▸ Task requirements
Strip out all images, then restate the data verbatim.

▸ Dataset extract
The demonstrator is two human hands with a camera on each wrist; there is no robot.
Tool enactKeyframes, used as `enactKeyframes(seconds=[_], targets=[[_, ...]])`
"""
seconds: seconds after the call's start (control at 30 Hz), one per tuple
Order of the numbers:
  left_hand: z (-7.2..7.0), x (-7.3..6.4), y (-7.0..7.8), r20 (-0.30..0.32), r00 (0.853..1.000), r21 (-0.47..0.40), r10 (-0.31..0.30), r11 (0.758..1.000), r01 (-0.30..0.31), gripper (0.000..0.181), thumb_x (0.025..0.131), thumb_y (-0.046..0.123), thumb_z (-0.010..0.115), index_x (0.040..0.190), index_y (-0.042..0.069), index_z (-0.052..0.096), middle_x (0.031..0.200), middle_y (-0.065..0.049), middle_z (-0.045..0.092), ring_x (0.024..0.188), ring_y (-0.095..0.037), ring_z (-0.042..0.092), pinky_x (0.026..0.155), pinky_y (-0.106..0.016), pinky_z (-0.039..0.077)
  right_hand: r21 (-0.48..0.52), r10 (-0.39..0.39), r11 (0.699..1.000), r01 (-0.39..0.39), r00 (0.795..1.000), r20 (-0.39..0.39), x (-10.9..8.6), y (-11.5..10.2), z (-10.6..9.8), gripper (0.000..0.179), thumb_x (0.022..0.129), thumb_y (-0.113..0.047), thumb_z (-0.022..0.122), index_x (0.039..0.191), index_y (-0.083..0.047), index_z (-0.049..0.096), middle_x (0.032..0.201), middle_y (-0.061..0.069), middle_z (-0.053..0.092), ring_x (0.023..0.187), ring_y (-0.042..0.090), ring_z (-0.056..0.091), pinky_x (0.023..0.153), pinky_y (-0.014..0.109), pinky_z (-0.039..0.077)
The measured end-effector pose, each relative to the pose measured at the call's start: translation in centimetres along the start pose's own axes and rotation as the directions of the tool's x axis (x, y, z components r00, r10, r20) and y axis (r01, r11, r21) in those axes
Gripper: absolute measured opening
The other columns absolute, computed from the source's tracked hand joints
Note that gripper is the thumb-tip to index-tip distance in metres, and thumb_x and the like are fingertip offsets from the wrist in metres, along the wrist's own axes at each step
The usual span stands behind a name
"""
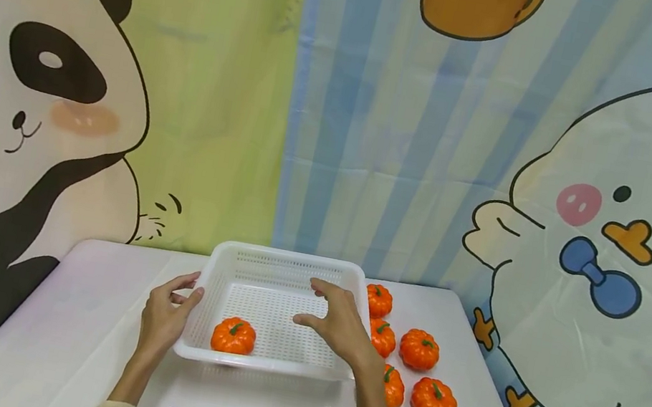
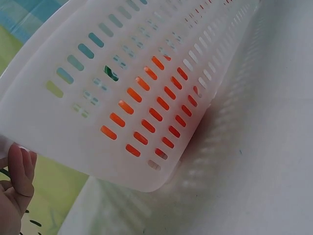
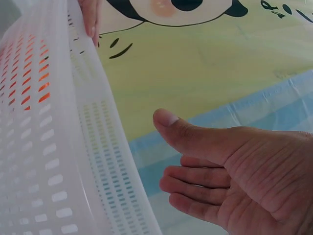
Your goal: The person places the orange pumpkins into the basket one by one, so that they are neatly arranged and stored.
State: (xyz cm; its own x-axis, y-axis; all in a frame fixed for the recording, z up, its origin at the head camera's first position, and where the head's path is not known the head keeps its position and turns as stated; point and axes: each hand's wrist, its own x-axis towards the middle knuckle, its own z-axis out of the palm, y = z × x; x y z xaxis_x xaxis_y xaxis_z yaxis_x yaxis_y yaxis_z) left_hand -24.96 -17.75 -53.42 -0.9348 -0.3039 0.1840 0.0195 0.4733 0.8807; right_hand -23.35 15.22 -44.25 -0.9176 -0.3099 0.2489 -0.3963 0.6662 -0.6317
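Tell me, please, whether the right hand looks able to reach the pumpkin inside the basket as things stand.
Probably yes: the right hand holds nothing and hovers over the open basket, and nothing visible stands between it and the pumpkin.

White basket [image 3: 80, 181]: hogging our 9 o'clock, slotted walls
Orange stuff [image 3: 44, 88]: we see it through the slots around 10
Right hand [image 3: 234, 171]: our 4 o'clock, thumb out, fingers loosely bent
Left hand [image 3: 89, 17]: some fingers, 11 o'clock, at the rim
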Motion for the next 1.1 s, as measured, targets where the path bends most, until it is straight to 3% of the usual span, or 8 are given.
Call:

▸ Answer section
The demonstrator is two human hands with a camera on each wrist; there is no robot.
Tool enactKeyframes, used as `enactKeyframes(seconds=[_], targets=[[_, ...]])`
"""
seconds: seconds after the call's start (control at 30 Hz), one per tuple
Order of the numbers:
  left_hand: z (-7.2..7.0), x (-7.3..6.4), y (-7.0..7.8), r20 (-0.30..0.32), r00 (0.853..1.000), r21 (-0.47..0.40), r10 (-0.31..0.30), r11 (0.758..1.000), r01 (-0.30..0.31), gripper (0.000..0.181), thumb_x (0.025..0.131), thumb_y (-0.046..0.123), thumb_z (-0.010..0.115), index_x (0.040..0.190), index_y (-0.042..0.069), index_z (-0.052..0.096), middle_x (0.031..0.200), middle_y (-0.065..0.049), middle_z (-0.045..0.092), ring_x (0.024..0.188), ring_y (-0.095..0.037), ring_z (-0.042..0.092), pinky_x (0.026..0.155), pinky_y (-0.106..0.016), pinky_z (-0.039..0.077)
  right_hand: r21 (-0.48..0.52), r10 (-0.39..0.39), r11 (0.699..1.000), r01 (-0.39..0.39), r00 (0.795..1.000), r20 (-0.39..0.39), x (-10.9..8.6), y (-11.5..10.2), z (-10.6..9.8), gripper (0.000..0.179), thumb_x (0.022..0.129), thumb_y (-0.113..0.047), thumb_z (-0.022..0.122), index_x (0.039..0.191), index_y (-0.083..0.047), index_z (-0.049..0.096), middle_x (0.032..0.201), middle_y (-0.061..0.069), middle_z (-0.053..0.092), ring_x (0.023..0.187), ring_y (-0.042..0.090), ring_z (-0.056..0.091), pinky_x (0.023..0.153), pinky_y (-0.014..0.109), pinky_z (-0.039..0.077)
The measured end-effector pose, each relative to the pose measured at the call's start: translation in centimetres along the start pose's own axes and rotation as the directions of the tool's x axis (x, y, z components r00, r10, r20) and y axis (r01, r11, r21) in those axes
Gripper: absolute measured opening
The other columns absolute, computed from the source's tracked hand joints
Note that gripper is the thumb-tip to index-tip distance in metres, and thumb_x and the like are fingertip offsets from the wrist in metres, along the wrist's own axes at each step
The usual span stands behind a name
"""
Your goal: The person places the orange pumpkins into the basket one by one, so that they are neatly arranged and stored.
State: (xyz cm; its own x-axis, y-axis; all in a frame fixed for the recording, z up, its origin at the head camera's first position, and where the head's path is not known the head keeps its position and turns as stated; point and axes: each hand's wrist, its own x-axis towards the middle knuckle, its own z-axis out of the palm, y = z × x; x y z xaxis_x xaxis_y xaxis_z yaxis_x yaxis_y yaxis_z) left_hand -24.96 -17.75 -53.42 -0.9348 -0.3039 0.1840 0.0195 0.4733 0.8807; right_hand -23.35 15.22 -44.25 -0.9176 -0.3099 0.2489 -0.3963 0.6662 -0.6317
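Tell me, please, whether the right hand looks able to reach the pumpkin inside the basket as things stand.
Probably yes: the right hand holds nothing and hovers over the open basket, and nothing visible stands between it and the pumpkin.

White basket [image 3: 80, 181]: hogging our 9 o'clock, slotted walls
Orange stuff [image 3: 44, 88]: we see it through the slots around 10
Right hand [image 3: 234, 171]: our 4 o'clock, thumb out, fingers loosely bent
Left hand [image 3: 89, 17]: some fingers, 11 o'clock, at the rim
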Motion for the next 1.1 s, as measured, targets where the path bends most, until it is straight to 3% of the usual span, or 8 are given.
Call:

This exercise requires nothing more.